● **DATA**
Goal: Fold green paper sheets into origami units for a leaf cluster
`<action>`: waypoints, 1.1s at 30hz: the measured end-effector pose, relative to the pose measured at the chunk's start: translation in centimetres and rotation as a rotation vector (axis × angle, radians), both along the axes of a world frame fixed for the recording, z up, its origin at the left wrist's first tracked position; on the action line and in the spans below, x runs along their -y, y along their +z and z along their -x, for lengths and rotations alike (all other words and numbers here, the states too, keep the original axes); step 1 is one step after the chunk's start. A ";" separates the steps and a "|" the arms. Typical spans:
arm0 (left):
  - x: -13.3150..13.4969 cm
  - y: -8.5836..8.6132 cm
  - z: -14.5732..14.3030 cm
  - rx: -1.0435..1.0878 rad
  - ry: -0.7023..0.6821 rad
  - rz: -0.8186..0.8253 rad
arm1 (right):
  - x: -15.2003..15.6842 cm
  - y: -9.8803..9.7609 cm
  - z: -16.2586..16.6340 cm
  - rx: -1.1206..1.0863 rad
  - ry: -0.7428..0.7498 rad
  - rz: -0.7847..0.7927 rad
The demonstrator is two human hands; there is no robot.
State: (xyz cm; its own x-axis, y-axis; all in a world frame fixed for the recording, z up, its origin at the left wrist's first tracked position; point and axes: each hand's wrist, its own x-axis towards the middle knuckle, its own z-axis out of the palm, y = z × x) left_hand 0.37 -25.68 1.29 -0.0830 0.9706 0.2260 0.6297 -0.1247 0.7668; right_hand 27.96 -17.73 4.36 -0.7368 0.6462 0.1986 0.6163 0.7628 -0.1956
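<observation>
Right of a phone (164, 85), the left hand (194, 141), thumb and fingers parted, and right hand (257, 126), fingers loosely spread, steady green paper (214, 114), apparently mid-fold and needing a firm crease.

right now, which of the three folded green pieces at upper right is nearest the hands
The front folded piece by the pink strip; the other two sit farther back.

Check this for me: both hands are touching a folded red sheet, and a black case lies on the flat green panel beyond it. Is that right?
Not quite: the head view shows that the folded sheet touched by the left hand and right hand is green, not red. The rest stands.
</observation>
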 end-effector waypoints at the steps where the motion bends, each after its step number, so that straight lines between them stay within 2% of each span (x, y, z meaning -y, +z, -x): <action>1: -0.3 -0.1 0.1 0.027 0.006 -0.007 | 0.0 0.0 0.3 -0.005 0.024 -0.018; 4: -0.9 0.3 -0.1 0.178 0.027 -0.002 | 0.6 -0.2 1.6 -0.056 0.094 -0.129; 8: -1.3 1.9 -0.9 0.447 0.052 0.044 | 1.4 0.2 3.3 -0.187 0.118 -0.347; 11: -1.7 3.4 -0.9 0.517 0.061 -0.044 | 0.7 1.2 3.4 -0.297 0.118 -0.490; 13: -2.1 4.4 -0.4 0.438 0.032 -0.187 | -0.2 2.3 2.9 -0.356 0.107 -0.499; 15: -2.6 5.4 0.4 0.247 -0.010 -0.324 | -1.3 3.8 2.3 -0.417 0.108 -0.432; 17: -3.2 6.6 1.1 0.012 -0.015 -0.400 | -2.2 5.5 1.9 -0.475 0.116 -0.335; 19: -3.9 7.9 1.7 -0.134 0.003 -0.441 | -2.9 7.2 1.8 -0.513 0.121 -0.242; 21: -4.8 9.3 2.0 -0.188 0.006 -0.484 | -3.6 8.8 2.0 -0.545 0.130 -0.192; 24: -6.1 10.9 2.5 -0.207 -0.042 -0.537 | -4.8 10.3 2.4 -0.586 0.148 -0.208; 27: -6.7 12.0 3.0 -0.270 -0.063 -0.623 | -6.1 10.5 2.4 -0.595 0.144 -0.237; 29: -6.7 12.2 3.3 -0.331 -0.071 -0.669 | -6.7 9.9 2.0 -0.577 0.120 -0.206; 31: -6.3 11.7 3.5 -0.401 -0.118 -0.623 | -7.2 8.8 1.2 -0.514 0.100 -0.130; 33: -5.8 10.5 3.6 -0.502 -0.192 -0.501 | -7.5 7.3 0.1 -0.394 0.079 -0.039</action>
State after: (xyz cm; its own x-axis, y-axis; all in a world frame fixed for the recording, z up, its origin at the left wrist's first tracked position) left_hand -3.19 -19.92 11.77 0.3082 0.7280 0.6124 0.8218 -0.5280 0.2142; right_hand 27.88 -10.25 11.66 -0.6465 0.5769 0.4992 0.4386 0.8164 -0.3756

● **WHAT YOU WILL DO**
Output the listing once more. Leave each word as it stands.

● **RESULT OF THE TASK**
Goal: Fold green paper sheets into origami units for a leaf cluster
`<action>`: waypoints, 1.1s at 30hz: the measured end-effector pose, relative to the pose measured at the chunk's start: translation in centimetres and rotation as a rotation vector (axis × angle, radians), both along the axes of a world frame fixed for the recording, z up, its origin at the left wrist's first tracked position; on the action line and in the spans below, x runs along their -y, y along their +z and z along their -x, for lengths and rotations alike (all other words and numbers here, the states too, keep the original axes); step 1 is one step after the chunk's start. A ";" separates the steps and a "|" the arms. Typical spans:
arm0 (left):
  - x: -13.3150..13.4969 cm
  - y: -8.5836..8.6132 cm
  - z: -14.5732..14.3030 cm
  - rx: -1.0435..1.0878 rad
  - ry: -0.7023..0.6821 rad
  - rz: -0.8186..0.8253 rad
arm1 (right):
  - x: -15.2003..15.6842 cm
  - y: -9.8803..9.7609 cm
  - z: -16.2586..16.6340 cm
  - rx: -1.1206..1.0863 rad
  - ry: -0.7428..0.7498 rad
  - rz: -0.7847..0.7927 rad
The demonstrator is two human hands; there is no robot.
State: (xyz cm; its own x-axis, y-axis; all in a world frame fixed for the recording, z up, its origin at the left wrist's first tracked position; point and axes: each hand's wrist, its own x-axis towards the middle knuckle, its own z-axis out of the palm, y = z × x) left_hand 0.37 -25.68 1.29 -0.0830 0.9706 0.2260 0.6297 -0.1247 0.7668; right_hand 27.96 -17.73 4.36 -0.7368 0.6462 0.1986 0.6163 0.7628 -0.1956
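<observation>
Right of a phone (164, 85), the left hand (194, 141), thumb and fingers parted, and right hand (257, 126), fingers loosely spread, steady green paper (214, 114), apparently mid-fold and needing a firm crease.

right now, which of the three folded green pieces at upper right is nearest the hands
The front folded piece by the pink strip; the other two sit farther back.

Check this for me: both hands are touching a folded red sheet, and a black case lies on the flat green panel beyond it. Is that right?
Not quite: the head view shows that the folded sheet touched by the left hand and right hand is green, not red. The rest stands.
</observation>
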 end-effector waypoints at the steps where the motion bends, each after its step number, so that straight lines between them stay within 2% of each span (x, y, z meaning -y, +z, -x): <action>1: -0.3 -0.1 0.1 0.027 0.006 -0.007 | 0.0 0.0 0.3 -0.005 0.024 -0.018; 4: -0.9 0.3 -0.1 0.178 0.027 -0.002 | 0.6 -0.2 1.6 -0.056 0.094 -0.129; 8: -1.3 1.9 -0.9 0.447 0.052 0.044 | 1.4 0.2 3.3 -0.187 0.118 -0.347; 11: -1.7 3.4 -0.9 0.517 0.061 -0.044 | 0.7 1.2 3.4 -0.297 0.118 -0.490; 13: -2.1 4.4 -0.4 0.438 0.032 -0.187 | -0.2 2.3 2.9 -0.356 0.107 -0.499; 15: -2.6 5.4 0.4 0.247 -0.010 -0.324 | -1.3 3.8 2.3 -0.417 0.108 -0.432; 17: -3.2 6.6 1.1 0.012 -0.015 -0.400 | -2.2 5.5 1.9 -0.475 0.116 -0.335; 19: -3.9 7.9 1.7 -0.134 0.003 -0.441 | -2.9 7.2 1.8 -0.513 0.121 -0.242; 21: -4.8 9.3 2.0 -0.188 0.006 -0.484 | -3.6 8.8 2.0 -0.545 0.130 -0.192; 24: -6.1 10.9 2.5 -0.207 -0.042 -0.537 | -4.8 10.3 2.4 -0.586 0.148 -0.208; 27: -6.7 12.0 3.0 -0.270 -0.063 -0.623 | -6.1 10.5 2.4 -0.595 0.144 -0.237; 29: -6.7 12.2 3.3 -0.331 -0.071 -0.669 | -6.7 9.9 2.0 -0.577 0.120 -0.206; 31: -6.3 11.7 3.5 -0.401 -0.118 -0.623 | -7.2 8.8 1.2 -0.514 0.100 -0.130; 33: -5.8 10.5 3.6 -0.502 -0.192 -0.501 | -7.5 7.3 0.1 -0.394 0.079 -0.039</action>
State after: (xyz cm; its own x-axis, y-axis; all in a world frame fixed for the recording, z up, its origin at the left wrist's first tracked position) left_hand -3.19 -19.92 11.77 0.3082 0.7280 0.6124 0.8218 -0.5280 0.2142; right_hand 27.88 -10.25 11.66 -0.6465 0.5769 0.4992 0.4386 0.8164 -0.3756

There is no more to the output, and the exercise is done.